The cause of the apoplexy was the Archbishop’s imputation of bigotry to the newspaper. His charge was not self-indulgent whining. He did not have to go back farther than a couple of weeks for examples. First, in reporting widespread child abuse in Brooklyn’s community of Orthodox Jews, there was not the “selective outrage” which animates the paper against criminous Catholic clerics, whose numbers are in fact proportionally much smaller than other religious and professional groups .
Then there was the sensational front-page publicity of a paternity suit involving a Franciscan friar, going back twenty-five years, and getting more space than the war in Afghanistan and genocide in Sudan. Headlines also claimed that the Pope was seeking to “lure” Anglicans into his fold, when in fact he was responding to a petition. Then a columnist invoked the Inquisition, portrayed the theology of priesthood as neurotic sexism, and even mocked the Pope’s haberdashery. The Archbishop said that her prejudice, “while maybe appropriate for the Know-Nothing newspaper of the 1850’s, the Menace, has no place in a major publication today.” While a free press is free to criticize, said the Archbishop, such criticism should be “fair, rational, and accurate.”
Hostility raised to such a pitch that journalistic standards are abandoned, is provoked by an awareness that the Catholic Church continues to be the substantial voice for classical moral standards and supernatural confidence amid the noise of a disintegrating behaviorist culture. A tabloid is still a tabloid even if its editors dress in tweeds. Churchill said, “No folly is more costly than the folly of intolerant idealism.” Not to worry. Christ promised that the gates of Hell will not prevail against his Church. He did not include The New York Times, 30% of whose work force has been laid off in the last year and a half.



November 10th, 2009 | 3:44 pm
The good father is virtually without peer.
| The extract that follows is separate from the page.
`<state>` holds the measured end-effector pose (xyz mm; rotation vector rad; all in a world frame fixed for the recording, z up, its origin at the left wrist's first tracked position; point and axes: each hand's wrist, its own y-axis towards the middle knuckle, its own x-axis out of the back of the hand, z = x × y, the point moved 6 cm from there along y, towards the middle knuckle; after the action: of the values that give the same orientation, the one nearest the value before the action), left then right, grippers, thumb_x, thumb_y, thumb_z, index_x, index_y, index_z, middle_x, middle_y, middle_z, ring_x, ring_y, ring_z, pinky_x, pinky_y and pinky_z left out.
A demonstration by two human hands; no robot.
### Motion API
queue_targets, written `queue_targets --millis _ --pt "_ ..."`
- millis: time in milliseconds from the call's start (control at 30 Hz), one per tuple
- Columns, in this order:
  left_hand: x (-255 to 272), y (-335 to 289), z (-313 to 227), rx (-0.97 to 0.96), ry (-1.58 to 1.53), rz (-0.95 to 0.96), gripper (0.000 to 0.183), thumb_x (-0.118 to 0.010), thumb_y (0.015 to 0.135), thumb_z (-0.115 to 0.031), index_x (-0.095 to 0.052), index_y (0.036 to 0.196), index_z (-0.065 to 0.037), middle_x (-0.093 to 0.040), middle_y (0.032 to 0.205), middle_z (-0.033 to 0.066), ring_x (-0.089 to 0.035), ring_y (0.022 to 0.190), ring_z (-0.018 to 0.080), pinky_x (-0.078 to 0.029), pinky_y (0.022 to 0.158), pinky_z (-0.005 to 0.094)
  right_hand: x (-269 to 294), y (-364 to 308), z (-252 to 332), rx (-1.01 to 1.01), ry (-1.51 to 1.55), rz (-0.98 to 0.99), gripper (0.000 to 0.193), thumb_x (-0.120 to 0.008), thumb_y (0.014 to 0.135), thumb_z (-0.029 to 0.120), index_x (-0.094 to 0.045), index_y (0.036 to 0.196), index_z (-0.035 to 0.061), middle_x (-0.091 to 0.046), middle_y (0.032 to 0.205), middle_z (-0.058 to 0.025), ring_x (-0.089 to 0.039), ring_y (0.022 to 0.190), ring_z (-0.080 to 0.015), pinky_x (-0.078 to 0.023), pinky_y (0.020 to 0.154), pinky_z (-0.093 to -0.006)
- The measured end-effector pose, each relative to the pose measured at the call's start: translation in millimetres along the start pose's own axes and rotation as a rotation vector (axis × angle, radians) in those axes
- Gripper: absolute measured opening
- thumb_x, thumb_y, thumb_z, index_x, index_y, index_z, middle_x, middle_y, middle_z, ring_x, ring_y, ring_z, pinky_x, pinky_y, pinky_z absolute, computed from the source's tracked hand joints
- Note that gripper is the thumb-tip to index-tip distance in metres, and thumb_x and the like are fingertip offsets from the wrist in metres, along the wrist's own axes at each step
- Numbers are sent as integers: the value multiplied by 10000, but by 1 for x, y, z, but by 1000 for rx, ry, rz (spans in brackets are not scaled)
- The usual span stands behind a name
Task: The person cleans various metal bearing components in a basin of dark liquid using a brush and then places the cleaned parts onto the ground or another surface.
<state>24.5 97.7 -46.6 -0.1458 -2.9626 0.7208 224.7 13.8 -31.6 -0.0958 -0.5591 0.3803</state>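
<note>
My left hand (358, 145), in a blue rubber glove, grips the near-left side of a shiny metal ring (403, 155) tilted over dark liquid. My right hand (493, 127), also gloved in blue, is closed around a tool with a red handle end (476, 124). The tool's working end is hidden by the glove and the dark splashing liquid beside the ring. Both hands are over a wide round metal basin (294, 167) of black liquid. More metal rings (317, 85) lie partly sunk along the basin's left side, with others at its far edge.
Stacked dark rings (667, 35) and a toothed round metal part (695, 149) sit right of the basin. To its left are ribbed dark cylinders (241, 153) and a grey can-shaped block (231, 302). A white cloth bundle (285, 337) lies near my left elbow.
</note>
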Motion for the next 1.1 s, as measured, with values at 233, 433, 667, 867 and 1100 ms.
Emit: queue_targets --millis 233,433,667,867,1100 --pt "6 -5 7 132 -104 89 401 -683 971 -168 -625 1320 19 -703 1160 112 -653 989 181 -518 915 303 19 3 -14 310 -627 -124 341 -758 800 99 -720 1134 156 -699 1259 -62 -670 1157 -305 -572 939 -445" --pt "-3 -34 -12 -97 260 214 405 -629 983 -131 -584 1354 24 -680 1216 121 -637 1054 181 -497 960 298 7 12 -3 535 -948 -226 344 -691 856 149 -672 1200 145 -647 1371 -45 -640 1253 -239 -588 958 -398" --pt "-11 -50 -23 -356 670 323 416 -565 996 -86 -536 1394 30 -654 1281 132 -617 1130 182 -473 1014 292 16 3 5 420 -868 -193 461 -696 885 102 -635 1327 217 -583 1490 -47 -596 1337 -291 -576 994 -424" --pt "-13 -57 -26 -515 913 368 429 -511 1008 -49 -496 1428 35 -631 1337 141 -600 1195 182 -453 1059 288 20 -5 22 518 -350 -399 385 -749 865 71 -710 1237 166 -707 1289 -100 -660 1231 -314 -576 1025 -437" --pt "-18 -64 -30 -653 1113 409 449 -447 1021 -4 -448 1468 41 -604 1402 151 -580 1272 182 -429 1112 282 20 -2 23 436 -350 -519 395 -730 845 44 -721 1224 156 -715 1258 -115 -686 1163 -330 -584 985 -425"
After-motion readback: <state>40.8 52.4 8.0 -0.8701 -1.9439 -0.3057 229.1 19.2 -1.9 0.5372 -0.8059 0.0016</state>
November 11th, 2009 | 2:36 am
Fr. Rutler knows why the NY Times and its doyenne fear the Church and her mission:
“Hostility raised to such a pitch that journalistic standards are abandoned, is provoked by an awareness that the Catholic Church continues to be the substantial voice for classical moral standards and supernatural confidence amid the noise of a disintegrating behaviorist culture.”
In other words, the secularists are also seeing that the culture they’ve produced is falling apart from its many defects and it troubles them. They’re not ready to go back to the culture they usurped, however, because doing so would indict them. After all, they are not their brothers’ keepers.
To save themselves from indictment, they revile the Church and traditional morals while failing to present viable alternatives. In this they’re demonstrating one of the lessons of The Fall: While alive men are free to design their own perdition.
November 11th, 2009 | 10:46 am
I did not find any mention in the Times of the approx. 250,000 abortion protestors on the Washington mall on 1/22/09. If it was there it was hidden. The front page story of a 25 year old church scandel did it for me. I joined the late Fr. Newhaus in not buying the Times as I have done daily for 35years. There is no doubt any longer, the NY Times is not a newspaper, it is the enemy of a civilized culture.
November 11th, 2009 | 11:33 am
Calling the refusal of an op-ed submission censorship is somewhat overstating the case. Does that refer to all submissions? What about one that would present the opposite case to Archbishop Dolan? They receive, how many? 500 submissions a day. Are each and every one of them censored if they are refused?
Private entities, such as the NYT can accept or refuse articles as they see fit. Calling it censorship does your argument no justice, and in fact suggests that you do not know what censorship is.